La Stampa, 11 aprile 2019
Il lato ebraico del Rinascimento
È un percorso mai visto nel Rinascimento quello della mostra che inaugura domani al Meis di Ferrara, dove resterà fino al 15 settembre. Intitolata «Il Rinascimento parla ebraico» e curata da Giulio Busi e Silvana Greco, l’esposizione guarda a uno dei periodi culturali più importanti attraverso la lente del dialogo, dell’incontro ma anche dei momenti difficili tra la cultura ebraica e quella cristiana in Italia.
Opere d’arte, codici miniati, documenti, in una scenografia che permette di immergersi in un viaggio nel mondo ebraico dell’epoca: ed ecco le botteghe, le case, i luoghi di studio, una sinagoga rinascimentale in cui si può ammirare il più antico esemplare italiano di Aron Akodesh, ovvero l’armadio sacro che racchiude i rotoli della Torah. Ci sono la Guida dei perplessi del rabbino e filosofo Mosè Maimonide, il prezioso manoscritto «testimone» nella Mantova rinascimentale, e un contratto tra un ebreo e un cristiano per l’istituzione di una scuola di ballo a Pesaro, firmato da un notaio d’eccezione: si tratta di Antonio da Vinci, il padre di Leonardo.
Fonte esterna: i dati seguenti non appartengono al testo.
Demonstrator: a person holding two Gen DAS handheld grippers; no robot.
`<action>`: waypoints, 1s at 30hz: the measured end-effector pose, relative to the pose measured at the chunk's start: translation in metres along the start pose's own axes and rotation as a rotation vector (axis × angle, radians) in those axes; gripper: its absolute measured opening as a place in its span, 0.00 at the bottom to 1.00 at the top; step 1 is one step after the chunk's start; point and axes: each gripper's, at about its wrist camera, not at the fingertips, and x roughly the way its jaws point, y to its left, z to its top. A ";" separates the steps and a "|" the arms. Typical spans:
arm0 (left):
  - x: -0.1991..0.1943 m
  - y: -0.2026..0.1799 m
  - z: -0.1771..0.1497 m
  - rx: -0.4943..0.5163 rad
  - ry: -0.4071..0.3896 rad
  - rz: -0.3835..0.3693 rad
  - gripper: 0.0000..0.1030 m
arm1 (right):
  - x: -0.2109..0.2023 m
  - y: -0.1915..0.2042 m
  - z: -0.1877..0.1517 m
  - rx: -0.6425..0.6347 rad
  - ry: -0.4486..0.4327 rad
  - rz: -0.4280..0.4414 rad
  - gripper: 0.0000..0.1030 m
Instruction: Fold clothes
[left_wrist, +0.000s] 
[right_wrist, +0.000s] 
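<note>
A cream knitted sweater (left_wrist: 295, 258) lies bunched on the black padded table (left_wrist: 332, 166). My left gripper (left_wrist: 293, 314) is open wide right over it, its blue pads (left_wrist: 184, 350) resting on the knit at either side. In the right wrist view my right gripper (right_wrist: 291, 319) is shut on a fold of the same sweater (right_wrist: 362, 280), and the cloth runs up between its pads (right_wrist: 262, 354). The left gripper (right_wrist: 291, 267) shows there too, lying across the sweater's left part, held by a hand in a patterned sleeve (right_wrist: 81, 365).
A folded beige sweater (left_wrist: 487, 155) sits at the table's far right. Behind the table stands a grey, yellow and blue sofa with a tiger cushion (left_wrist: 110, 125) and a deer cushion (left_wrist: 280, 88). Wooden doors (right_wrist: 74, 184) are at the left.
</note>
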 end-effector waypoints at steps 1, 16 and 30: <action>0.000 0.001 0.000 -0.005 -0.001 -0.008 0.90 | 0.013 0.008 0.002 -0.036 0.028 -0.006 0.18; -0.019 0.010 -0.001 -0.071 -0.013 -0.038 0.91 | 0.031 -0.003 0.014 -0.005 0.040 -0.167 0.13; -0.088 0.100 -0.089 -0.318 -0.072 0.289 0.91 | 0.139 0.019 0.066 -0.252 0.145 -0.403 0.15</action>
In alcuni dipinti si nascondono o spuntano scritte ebraiche, come nella Sacra famiglia e famiglia del Battista di Andrea Mantegna, in cui Giuseppe veste una fascia con su scritto «padre». «La mostra affronta uno dei periodi più importanti della storia della nostra Penisola», spiega il presidente del Meis Dario Disegni, «in cui venne coniata di fatto l’identità culturale italiana: rappresenta, quindi, un progetto originale e di grande rilevanza, indispensabile per la diffusione di valori fondamentali di civiltà nel complesso momento storico che stiamo attraversando».